Adams Street Extends Its Global Reach –

With the U.S. middle market more crowded and competitive than ever, an increasing number of buyout shops are extending their geographic reach into places like Europe, Canada and Asia, hoping to find more elbow room and with it a greater opportunity to find proprietary deals. The phenomenon is quite natural given the upward spike in multiples and the downward pressure on returns here in the States.

Not surprisingly, an increasing number of limited partners are expanding their global presence as well. Chicago-based Adams Street Partners, a longtime investor in private equity, recently committed to Affinity Equity Partners Ltd.’s second Asia-Pacific-focused fund.
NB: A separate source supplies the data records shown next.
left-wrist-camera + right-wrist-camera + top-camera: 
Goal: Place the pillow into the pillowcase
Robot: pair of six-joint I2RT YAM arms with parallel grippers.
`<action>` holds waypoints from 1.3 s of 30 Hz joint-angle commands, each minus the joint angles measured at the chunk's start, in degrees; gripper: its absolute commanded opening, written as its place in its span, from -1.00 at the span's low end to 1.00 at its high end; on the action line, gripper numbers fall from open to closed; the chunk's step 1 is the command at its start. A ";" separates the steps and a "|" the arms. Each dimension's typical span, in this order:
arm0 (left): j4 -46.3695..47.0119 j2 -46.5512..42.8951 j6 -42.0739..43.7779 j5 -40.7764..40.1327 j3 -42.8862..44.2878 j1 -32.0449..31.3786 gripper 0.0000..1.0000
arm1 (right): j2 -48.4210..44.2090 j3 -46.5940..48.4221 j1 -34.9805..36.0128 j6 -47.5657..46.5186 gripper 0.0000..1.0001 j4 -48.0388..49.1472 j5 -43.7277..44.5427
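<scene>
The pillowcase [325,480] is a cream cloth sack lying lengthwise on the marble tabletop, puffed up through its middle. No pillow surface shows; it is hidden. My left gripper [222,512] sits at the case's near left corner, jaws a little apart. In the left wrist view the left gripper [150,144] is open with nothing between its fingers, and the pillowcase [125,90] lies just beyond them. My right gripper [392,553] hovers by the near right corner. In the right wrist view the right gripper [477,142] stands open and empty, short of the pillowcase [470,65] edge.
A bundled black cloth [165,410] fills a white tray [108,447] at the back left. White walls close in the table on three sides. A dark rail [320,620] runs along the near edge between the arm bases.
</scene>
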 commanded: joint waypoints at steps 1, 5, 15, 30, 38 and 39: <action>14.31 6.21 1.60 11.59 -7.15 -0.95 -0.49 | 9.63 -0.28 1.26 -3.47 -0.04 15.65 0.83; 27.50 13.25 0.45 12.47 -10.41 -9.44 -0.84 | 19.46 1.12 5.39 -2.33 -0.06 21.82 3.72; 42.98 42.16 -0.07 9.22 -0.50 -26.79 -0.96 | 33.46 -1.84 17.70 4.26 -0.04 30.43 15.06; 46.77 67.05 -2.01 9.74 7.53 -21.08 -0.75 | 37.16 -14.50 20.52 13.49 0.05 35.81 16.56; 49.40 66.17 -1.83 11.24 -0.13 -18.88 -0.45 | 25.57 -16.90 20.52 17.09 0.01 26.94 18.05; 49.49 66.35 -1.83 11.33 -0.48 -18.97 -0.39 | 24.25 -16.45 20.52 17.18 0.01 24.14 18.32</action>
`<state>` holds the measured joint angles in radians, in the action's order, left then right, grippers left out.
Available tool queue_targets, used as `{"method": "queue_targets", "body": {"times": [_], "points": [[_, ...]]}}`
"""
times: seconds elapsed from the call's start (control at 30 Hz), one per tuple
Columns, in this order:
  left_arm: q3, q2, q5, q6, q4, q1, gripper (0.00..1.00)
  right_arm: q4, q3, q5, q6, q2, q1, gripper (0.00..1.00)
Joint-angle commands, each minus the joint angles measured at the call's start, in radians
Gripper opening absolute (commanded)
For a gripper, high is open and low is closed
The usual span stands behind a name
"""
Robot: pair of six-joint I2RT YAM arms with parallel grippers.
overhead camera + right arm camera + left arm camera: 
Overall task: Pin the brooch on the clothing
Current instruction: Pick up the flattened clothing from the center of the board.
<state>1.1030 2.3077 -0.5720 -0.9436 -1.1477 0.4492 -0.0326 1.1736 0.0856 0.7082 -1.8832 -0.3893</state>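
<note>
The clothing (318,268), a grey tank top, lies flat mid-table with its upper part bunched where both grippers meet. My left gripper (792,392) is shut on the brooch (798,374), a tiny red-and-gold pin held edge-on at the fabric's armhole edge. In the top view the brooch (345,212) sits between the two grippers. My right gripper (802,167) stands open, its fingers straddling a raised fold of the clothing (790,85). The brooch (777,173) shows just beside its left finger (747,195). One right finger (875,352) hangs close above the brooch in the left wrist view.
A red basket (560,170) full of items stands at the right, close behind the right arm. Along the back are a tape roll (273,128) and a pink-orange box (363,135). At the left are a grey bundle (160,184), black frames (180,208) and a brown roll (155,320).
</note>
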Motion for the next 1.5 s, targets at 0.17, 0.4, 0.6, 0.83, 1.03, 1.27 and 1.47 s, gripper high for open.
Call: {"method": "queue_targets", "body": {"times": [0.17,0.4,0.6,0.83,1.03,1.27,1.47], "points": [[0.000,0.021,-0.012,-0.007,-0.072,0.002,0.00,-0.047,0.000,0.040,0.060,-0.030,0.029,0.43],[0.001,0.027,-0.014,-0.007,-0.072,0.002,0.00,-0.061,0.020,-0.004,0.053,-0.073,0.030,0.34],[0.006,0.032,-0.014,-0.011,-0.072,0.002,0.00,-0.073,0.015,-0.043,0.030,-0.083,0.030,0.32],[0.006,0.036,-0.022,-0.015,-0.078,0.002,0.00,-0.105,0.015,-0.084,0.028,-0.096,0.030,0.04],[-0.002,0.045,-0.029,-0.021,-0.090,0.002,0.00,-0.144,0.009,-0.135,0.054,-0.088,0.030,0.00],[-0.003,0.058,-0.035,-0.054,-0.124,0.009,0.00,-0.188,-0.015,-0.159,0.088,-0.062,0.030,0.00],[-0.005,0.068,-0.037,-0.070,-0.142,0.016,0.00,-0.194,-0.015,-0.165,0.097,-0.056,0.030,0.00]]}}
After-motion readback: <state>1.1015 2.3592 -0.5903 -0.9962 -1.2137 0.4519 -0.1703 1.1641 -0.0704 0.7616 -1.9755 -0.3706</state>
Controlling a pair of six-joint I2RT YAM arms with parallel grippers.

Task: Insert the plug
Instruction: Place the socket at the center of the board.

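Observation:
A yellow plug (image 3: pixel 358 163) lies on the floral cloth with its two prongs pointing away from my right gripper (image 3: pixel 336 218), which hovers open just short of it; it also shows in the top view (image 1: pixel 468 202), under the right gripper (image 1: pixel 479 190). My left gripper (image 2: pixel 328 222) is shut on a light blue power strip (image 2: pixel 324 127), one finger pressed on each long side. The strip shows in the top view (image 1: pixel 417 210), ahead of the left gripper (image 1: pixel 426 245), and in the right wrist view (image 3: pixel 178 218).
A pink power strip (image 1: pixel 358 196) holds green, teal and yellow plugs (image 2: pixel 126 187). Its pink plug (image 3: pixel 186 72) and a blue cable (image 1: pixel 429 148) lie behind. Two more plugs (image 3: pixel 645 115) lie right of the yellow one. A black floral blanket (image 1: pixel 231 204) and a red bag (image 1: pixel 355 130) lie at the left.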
The firm has invested in Europe since 1987 and in Asia since 2003. The firm already has a London office, opened in 1997, and plans to open a location in Singapore in 2006.

“We’ll continue to increase our exposure to non-U.S. funds,” says Dennis McCrary, head of the U.S. partnership team. “The public markets are becoming highly correlated across the globe, and we expect the components of the global private markets to similarly achieve a higher correlation over time.”

But McCrary stresses that the firm doesn’t sacrifice returns for diversification’s sake. “We have the same quality and return expectations regardless of geography,” he says. “However, investors may find better returns in markets outside the U.S. that may be less efficient.”

By the end of 2004, Adams Street had committed about $1 billion across the globe in more than 25 primary funds, secondary fund purchases, and in direct investments. As of December, its portfolio was weighted 35% venture, and 65% buyouts and other investments. Of its non-U.S. investments, 85% is buyout and other, with the remainder going to VC deals. Adams Street has 70 professionals, including 24 on the investment team.

Capital Overhang

As a major investor in private equity, Adams has a front-row seat to the current fund-raising surge, and the ensuing rise in purchase multiples. “There are areas where we feel like multiples are too high,” McCrary says. “You have to recognize that….return expectations need to be adjusted for changes in the market.”

Given those market dynamics, McCrary says the big concern is selecting the right funds. “It puts a premium on identifying the best managers,” he says. “[The capital overhang] is not something that concerns me a great deal, in part because the opportunity set for the smartest and best managers in PE is still attractive.”

So how does Adams Street go about selecting the best of the bunch? McCrary says the due diligence process should go further than just looking at IRRs. “You really have to drill down and look at how they created value in each of those deals,” he says. “Was it just a function of improvement in market conditions, or of action taken by the sponsor to improve the business operationally or strategically?”

Sometimes, the best way to find the answer to that question is by co-investing, which Adams Street does periodically. “It’s a real advantage. If you’re in a deal as a co-investor with a PE firm, it provides good insight as to how they invest and operate,” McCrary says.

Another factor to consider when looking at a PPM is how the fund responds to better-than-expected demand from LPs. “The disciplined firms [who don’t automatically up their fund target when demand is there] often generate even more interest,” he says. “An important concern is when an increase in fund size causes a firm to change its investment strategy.”

Adams Street will consider emerging managers, who in many cases emanate from successful private equity firms whose names carry plenty of cache. But McCrary stresses that star talent isn’t enough. “The individuals may have a lot of talent…but they need to be able to invest intelligently as a team and build a quality franchise,” he says.